_Task requirements:_
Copy out all lines from the material that contain the string "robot".

_Input records:_
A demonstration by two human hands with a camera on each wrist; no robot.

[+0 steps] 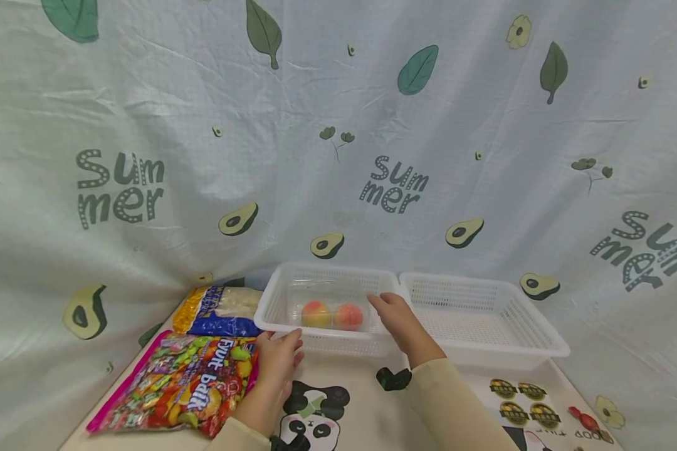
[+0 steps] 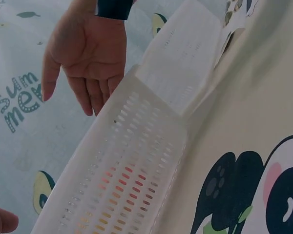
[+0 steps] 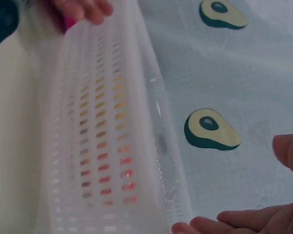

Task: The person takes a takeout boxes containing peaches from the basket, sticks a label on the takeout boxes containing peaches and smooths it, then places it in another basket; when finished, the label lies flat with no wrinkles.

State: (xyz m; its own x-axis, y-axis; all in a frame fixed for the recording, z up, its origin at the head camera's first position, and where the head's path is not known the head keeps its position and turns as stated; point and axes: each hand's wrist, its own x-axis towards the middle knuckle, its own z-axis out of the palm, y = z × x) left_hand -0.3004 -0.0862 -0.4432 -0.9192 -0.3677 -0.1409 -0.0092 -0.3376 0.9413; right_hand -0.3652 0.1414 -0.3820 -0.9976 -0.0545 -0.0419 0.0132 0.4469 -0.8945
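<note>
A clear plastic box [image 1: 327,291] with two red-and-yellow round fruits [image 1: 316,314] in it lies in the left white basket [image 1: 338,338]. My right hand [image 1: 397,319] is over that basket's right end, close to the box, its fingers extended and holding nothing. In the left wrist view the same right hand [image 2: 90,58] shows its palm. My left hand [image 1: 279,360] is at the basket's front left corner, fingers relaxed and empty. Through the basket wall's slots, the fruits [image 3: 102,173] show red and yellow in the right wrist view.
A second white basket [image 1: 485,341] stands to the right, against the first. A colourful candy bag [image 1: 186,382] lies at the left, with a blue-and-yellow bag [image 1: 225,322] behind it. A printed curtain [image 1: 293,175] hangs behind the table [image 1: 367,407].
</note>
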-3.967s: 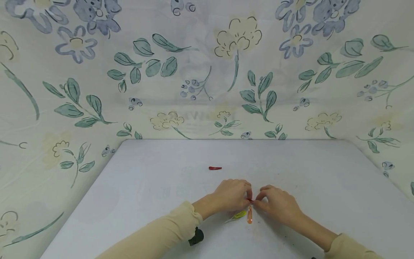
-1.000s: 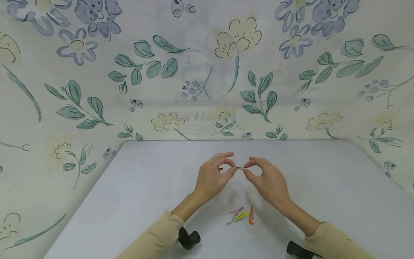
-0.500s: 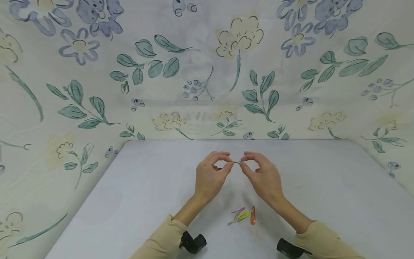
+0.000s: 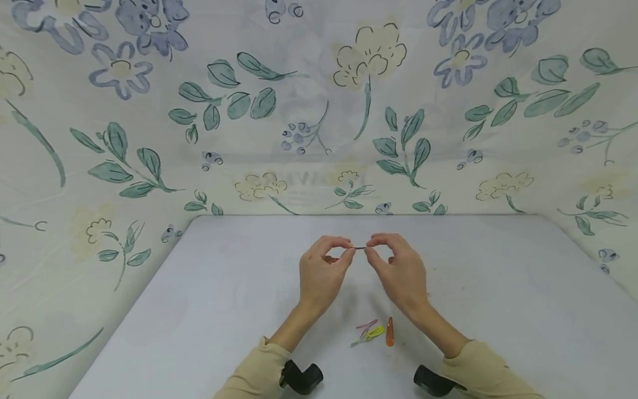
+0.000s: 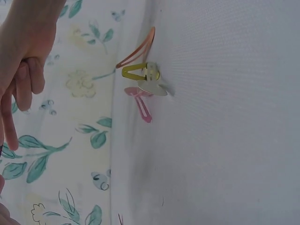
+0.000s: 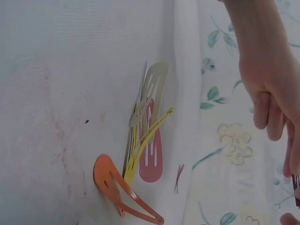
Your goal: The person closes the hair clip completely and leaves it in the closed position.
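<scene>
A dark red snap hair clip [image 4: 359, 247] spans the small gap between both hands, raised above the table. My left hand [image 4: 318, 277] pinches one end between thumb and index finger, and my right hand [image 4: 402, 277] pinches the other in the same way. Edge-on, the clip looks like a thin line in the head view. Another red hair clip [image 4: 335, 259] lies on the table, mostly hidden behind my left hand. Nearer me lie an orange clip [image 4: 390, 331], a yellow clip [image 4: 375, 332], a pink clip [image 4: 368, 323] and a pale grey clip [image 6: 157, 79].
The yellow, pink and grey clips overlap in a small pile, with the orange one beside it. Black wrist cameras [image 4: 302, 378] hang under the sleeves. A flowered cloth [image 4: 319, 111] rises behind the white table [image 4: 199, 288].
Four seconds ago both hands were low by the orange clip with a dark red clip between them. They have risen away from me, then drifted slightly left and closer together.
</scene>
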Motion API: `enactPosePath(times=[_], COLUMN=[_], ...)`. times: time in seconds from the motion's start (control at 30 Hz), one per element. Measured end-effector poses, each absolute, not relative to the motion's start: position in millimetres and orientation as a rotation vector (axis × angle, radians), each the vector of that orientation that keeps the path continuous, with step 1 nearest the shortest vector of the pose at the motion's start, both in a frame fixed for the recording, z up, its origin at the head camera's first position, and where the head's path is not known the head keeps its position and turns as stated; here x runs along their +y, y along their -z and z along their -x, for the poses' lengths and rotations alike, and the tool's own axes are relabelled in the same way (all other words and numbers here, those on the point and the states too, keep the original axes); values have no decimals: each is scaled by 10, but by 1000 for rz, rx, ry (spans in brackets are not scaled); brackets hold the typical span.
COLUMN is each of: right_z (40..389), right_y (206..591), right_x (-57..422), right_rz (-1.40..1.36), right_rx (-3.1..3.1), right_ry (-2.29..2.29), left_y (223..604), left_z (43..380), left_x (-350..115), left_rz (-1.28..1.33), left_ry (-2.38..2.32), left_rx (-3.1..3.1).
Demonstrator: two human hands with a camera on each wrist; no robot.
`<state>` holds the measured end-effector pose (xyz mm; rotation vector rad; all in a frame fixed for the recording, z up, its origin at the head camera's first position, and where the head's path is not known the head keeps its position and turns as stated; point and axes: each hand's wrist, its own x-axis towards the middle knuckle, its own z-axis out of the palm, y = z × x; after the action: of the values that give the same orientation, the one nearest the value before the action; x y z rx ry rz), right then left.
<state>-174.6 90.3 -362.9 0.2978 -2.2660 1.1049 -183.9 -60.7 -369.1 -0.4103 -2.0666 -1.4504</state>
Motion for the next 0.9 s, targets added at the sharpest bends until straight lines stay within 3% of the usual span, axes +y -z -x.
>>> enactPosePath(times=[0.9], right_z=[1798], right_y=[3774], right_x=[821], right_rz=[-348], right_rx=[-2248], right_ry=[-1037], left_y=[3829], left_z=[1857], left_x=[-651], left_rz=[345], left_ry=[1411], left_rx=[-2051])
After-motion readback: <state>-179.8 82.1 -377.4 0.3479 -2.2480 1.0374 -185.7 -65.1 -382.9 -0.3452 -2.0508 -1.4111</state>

_Exercise solution:_
A demonstration by two human hands with a camera on each wrist; no robot.
Demonstrator: two human hands with a camera on each wrist; no robot.

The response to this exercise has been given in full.